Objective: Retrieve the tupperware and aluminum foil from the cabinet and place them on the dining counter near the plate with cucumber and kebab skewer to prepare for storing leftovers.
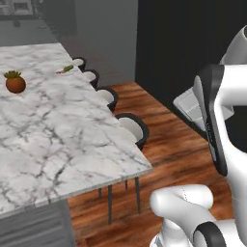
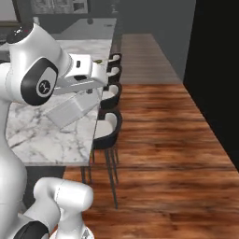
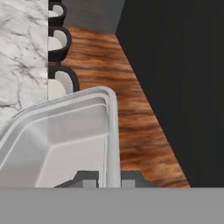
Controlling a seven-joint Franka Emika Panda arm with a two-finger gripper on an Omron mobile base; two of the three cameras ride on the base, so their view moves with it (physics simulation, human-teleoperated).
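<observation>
end effector point(image 3: 108, 178) pinched tight on the tupperware point(image 3: 65, 140) rim; light, stiff, slick plastic, best gripped there.

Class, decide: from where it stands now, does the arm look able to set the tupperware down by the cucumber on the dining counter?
Probably not yet. The gripper holds the tupperware at the near end of the dining counter, while the cucumber lies at the far end.

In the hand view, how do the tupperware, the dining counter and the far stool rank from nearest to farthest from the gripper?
1. The tupperware, its rim pinched in the shut gripper.
2. The dining counter, beyond the container, upper left.
3. The far stool, at the top edge beside the counter.
</observation>
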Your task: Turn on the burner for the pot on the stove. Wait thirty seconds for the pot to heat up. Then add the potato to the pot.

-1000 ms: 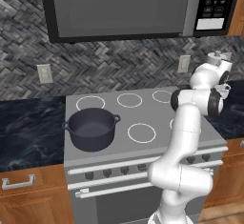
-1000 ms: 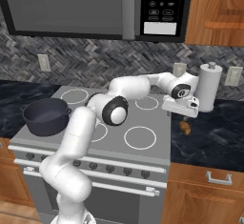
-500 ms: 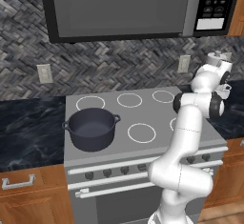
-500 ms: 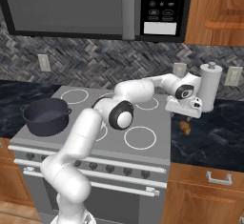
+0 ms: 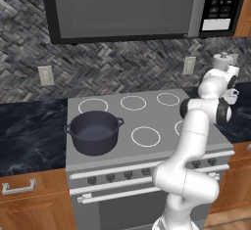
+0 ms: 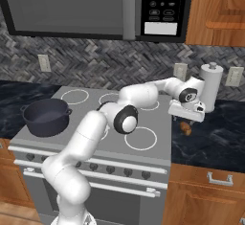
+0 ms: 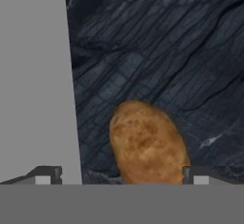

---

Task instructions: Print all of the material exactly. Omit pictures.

Result below:
Objective: Retrieve the tupperware and aluminum foil from the cabinet and place them on the dining counter near the plate with cucumber and kebab skewer to prepare for storing leftovers.
Controlling a seven-joint Franka Emika Panda arm with a two-finger gripper on an Omron mobile base; two of the three cameras ride on the base, so their view moves with it (physics simulation, human-teleoperated).
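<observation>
end effector point(image 3: 108, 178) pinched tight on the tupperware point(image 3: 65, 140) rim; light, stiff, slick plastic, best gripped there.

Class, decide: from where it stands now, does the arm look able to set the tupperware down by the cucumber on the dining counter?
Probably not yet. The gripper holds the tupperware at the near end of the dining counter, while the cucumber lies at the far end.

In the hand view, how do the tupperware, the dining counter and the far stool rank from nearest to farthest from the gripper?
1. The tupperware, its rim pinched in the shut gripper.
2. The dining counter, beyond the container, upper left.
3. The far stool, at the top edge beside the counter.
</observation>
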Your task: Turn on the burner for the pot on the stove. Wait thirty seconds for the pot to heat up. Then add the potato to the pot.

-1000 ms: 
-1000 ms: 
-500 ms: 
-500 ms: 
+0 ms: 
+0 ms: 
+0 ms: 

No more work is needed on this exercise.